START Information supplied
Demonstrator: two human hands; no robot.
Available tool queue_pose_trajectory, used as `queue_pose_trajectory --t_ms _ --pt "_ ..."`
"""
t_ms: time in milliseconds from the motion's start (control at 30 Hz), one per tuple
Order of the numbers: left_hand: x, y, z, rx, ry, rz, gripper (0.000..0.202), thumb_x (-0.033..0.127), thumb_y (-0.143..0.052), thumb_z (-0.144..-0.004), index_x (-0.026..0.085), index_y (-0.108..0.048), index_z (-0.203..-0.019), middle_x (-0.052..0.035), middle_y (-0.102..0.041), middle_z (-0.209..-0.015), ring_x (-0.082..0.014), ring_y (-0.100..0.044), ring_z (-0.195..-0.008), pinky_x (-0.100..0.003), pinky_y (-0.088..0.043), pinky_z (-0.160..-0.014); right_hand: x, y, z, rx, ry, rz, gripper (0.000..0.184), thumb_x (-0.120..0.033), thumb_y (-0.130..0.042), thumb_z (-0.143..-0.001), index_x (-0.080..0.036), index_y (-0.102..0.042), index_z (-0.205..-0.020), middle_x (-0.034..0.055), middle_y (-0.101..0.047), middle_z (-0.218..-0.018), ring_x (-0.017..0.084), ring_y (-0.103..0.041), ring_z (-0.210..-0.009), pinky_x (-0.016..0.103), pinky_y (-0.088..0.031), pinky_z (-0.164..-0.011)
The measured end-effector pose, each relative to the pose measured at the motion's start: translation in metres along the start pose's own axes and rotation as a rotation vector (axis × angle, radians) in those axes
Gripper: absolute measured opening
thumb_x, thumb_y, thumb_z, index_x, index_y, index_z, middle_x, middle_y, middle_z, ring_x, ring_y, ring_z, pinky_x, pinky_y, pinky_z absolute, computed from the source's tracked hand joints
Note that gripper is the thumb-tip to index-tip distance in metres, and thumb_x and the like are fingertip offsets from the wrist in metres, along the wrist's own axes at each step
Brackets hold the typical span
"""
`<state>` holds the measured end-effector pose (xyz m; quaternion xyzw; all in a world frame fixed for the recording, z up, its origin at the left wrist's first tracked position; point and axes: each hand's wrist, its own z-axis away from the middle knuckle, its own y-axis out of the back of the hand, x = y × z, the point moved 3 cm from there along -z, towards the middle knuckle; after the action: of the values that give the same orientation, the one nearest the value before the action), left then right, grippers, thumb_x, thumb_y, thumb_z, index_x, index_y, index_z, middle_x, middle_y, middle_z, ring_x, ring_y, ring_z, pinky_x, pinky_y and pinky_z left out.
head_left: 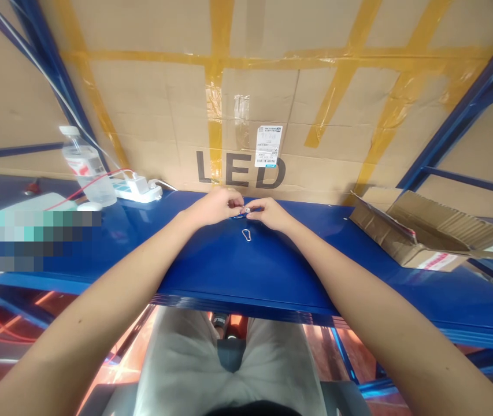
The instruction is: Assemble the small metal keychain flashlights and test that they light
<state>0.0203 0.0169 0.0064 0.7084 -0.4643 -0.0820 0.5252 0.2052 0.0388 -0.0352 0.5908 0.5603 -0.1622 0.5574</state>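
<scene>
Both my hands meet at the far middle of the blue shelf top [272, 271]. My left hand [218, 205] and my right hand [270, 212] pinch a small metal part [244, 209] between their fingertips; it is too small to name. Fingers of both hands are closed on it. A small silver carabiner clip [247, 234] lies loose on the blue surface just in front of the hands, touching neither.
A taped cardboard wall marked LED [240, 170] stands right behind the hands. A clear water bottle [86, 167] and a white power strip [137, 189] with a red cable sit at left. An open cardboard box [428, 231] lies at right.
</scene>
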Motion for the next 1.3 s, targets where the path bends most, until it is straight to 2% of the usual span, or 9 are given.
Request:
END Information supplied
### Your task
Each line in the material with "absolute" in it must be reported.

### Your solution
Gripper: absolute measured opening
thumb_x, thumb_y, thumb_z, index_x, index_y, index_z, middle_x, middle_y, middle_z, ring_x, ring_y, ring_z, pinky_x, pinky_y, pinky_z absolute, computed from the source's tracked hand joints

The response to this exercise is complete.